§ Your assignment: Without copying any picture, return all lines below exactly.

====== Given data

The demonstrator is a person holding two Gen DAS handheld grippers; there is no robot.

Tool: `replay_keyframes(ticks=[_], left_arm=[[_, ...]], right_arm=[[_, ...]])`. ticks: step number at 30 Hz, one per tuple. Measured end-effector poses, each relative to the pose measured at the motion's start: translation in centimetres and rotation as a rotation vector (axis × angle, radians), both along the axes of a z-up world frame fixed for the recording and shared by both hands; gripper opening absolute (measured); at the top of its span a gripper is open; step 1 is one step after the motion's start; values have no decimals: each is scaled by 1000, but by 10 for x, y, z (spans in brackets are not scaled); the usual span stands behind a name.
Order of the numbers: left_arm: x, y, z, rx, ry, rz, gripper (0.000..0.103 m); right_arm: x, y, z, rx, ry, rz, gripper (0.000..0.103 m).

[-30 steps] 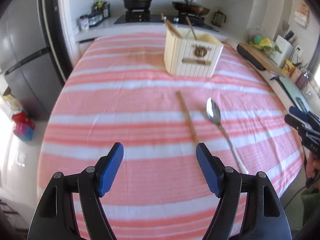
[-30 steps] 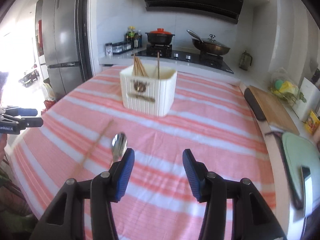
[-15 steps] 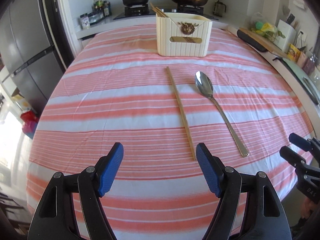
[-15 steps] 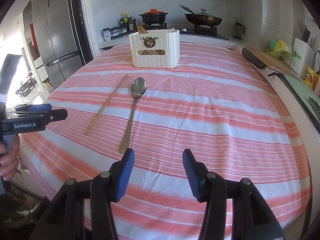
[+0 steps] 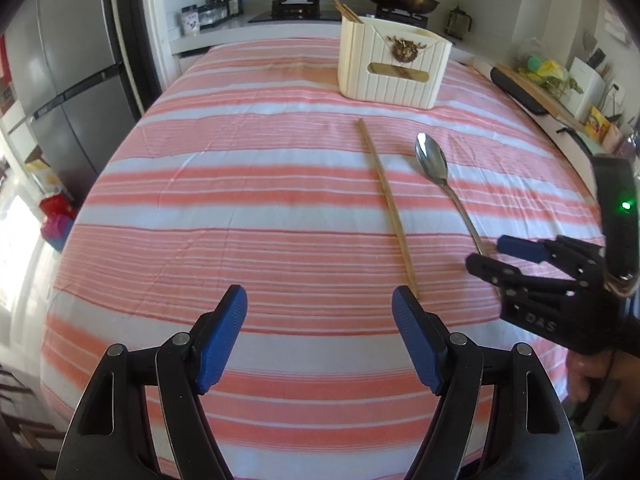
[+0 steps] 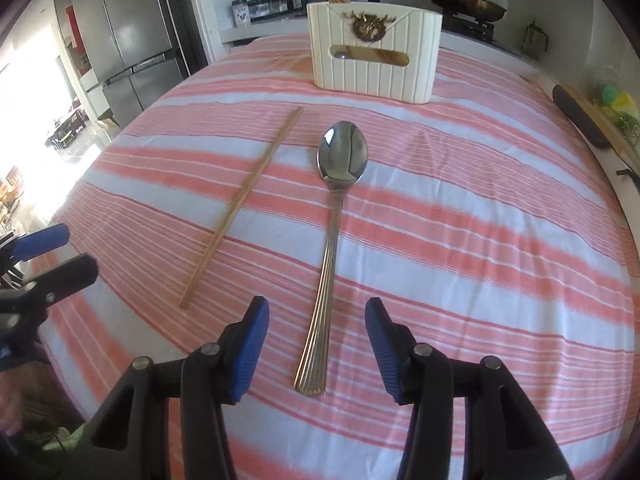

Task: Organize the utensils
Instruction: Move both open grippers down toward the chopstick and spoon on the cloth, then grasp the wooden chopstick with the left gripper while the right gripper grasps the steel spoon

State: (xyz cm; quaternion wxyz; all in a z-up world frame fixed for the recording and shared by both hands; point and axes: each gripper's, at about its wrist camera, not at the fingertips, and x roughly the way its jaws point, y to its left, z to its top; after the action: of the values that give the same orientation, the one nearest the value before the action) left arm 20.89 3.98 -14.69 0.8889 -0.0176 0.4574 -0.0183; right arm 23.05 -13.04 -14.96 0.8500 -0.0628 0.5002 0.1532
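Steel spoon (image 6: 329,264) w/ chopstick (image 6: 244,200) alongside, btwn open right fingers (image 6: 256,344); left fingers (image 5: 222,336) open.

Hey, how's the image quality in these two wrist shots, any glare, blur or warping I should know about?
Left wrist view: strong fisheye bending of the striped tablecloth, black vignette in the corners, blown-out daylight at the left edge; the spoon stays sharp. Right wrist view: the same barrel warp, overexposed glare from the room at far left, bright reflections in the spoon bowl, slight blur on the left hand-held gripper at the edge.
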Motion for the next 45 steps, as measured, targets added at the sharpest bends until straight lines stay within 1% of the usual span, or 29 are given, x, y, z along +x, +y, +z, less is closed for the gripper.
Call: replay_keyframes(ticks=[1,2,3,4,5,6,8,12,15,16,17,18,19,20,22,25,26,30,33,36,39,41,42,45], left_arm=[[-1,-1,-2,1,3,-8,77],[-2,-3,-2,6,3,-15,77],[-2,-5,-3,11,2,-21,77],[-3,-6,-3,15,2,-25,77],[-2,-7,-4,17,4,-26,77],[-2,-8,-5,15,6,-26,77],[0,-8,-6,9,12,-26,77],[3,-11,-8,8,18,-28,77],[10,-14,-10,-7,33,-36,77],[13,-15,-10,-15,39,-39,77],[16,-16,-9,-23,44,-44,77],[20,-17,-8,-33,49,-50,77],[24,-17,-7,-45,59,-58,77],[29,-18,-7,-59,71,-64,77],[38,-17,-6,-77,85,-67,77],[52,-20,-4,-71,92,-74,77],[59,-22,-4,-67,93,-78,77],[93,-29,-5,-69,102,-69,77],[122,-31,-12,-74,122,-36,77],[148,-32,-22,-62,143,-5,76],[170,-32,-33,-42,172,26,73],[182,-36,-38,-24,189,31,73],[185,-40,-39,1,181,25,73],[196,-50,-41,38,185,3,73]], right_arm=[[4,3,-6,-16,-4,1,51],[6,5,-5,-28,-44,-2,49],[7,6,-6,-38,-51,-10,37],[9,4,-6,-33,-56,-29,27],[10,1,-5,-29,-53,-52,12],[9,-3,-5,-26,-50,-75,8],[4,-10,-5,-28,-55,-107,8],[-17,-28,-2,-87,-64,-187,8],[-31,-42,0,-110,-65,-234,9],[-33,-46,1,-106,-61,-243,9],[-35,-51,2,-86,-51,-245,15],[-35,-55,3,-58,-38,-245,31],[-35,-60,6,-26,-31,-248,41],[-35,-64,9,-4,-32,-254,54],[-33,-70,13,16,-27,-261,55],[-20,-74,12,71,34,-255,55],[-15,-73,11,69,52,-252,55],[11,-64,0,27,73,-239,57],[31,-57,-2,7,60,-236,62],[50,-52,-4,1,53,-247,64],[67,-49,-5,-9,42,-256,64],[76,-46,-7,-22,29,-255,64],[80,-44,-7,-29,22,-255,64],[87,-41,-9,-49,3,-248,64]])
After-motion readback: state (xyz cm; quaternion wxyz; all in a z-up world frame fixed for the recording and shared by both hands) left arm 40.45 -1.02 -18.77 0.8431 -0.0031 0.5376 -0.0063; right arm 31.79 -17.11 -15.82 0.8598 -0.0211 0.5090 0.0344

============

§ Result of this exercise:
The demonstrator is a person holding two Gen DAS handheld grippers; there is no robot.

Tool: `replay_keyframes(ticks=[_], left_arm=[[_, ...]], right_arm=[[_, ...]])`. ticks: step number at 30 Hz, one per tuple. Measured end-effector poses, each relative to the pose measured at the motion's start: translation in centimetres and rotation as a rotation vector (axis × angle, radians), both along the axes of a z-up world frame fixed for the recording and shared by both hands; gripper opening absolute (measured); at the top of its span a gripper is open; step 1 is one step after the motion's start; values have no decimals: each is scaled by 1000, but by 10 for x, y, z (spans in brackets are not scaled); the usual span stands behind a name.
Order of the numbers: left_arm: x, y, z, rx, ry, rz, gripper (0.000..0.103 m); right_arm: x, y, z, rx, ry, rz, gripper (0.000..0.103 m).

[-30 steps] 
[-30 steps] 
[-15 steps] 
[-15 steps] 
[+0 steps] 
[+0 steps] 

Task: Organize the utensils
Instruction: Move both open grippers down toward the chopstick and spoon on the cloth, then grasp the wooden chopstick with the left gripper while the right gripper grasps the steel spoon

State: (xyz cm; quaternion wxyz; all in a z-up world frame fixed for the recording and shared by both hands; point and axes: each gripper's, at about its wrist camera, not at the fingertips, and x roughly the way its jaws point, y to its left, z to its top; after the action: of the values that give the same orientation, the one nearest the value before the action) left arm 20.89 3.98 -14.69 0.8889 -0.0176 0.4574 -0.0183; right arm 23.05 -13.04 -14.96 0.8500 -0.0628 0.5002 0.1532
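Steel spoon (image 6: 329,264) w/ chopstick (image 6: 244,200) alongside, btwn open right fingers (image 6: 256,344); left fingers (image 5: 222,336) open.

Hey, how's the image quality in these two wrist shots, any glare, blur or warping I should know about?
Left wrist view: strong fisheye bending of the striped tablecloth, black vignette in the corners, blown-out daylight at the left edge; the spoon stays sharp. Right wrist view: the same barrel warp, overexposed glare from the room at far left, bright reflections in the spoon bowl, slight blur on the left hand-held gripper at the edge.
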Motion for the next 45 steps, as measured, targets added at the sharpest bends until straight lines stay within 1% of the usual span, or 29 are given, x, y, z along +x, +y, +z, less is closed for the gripper.
Call: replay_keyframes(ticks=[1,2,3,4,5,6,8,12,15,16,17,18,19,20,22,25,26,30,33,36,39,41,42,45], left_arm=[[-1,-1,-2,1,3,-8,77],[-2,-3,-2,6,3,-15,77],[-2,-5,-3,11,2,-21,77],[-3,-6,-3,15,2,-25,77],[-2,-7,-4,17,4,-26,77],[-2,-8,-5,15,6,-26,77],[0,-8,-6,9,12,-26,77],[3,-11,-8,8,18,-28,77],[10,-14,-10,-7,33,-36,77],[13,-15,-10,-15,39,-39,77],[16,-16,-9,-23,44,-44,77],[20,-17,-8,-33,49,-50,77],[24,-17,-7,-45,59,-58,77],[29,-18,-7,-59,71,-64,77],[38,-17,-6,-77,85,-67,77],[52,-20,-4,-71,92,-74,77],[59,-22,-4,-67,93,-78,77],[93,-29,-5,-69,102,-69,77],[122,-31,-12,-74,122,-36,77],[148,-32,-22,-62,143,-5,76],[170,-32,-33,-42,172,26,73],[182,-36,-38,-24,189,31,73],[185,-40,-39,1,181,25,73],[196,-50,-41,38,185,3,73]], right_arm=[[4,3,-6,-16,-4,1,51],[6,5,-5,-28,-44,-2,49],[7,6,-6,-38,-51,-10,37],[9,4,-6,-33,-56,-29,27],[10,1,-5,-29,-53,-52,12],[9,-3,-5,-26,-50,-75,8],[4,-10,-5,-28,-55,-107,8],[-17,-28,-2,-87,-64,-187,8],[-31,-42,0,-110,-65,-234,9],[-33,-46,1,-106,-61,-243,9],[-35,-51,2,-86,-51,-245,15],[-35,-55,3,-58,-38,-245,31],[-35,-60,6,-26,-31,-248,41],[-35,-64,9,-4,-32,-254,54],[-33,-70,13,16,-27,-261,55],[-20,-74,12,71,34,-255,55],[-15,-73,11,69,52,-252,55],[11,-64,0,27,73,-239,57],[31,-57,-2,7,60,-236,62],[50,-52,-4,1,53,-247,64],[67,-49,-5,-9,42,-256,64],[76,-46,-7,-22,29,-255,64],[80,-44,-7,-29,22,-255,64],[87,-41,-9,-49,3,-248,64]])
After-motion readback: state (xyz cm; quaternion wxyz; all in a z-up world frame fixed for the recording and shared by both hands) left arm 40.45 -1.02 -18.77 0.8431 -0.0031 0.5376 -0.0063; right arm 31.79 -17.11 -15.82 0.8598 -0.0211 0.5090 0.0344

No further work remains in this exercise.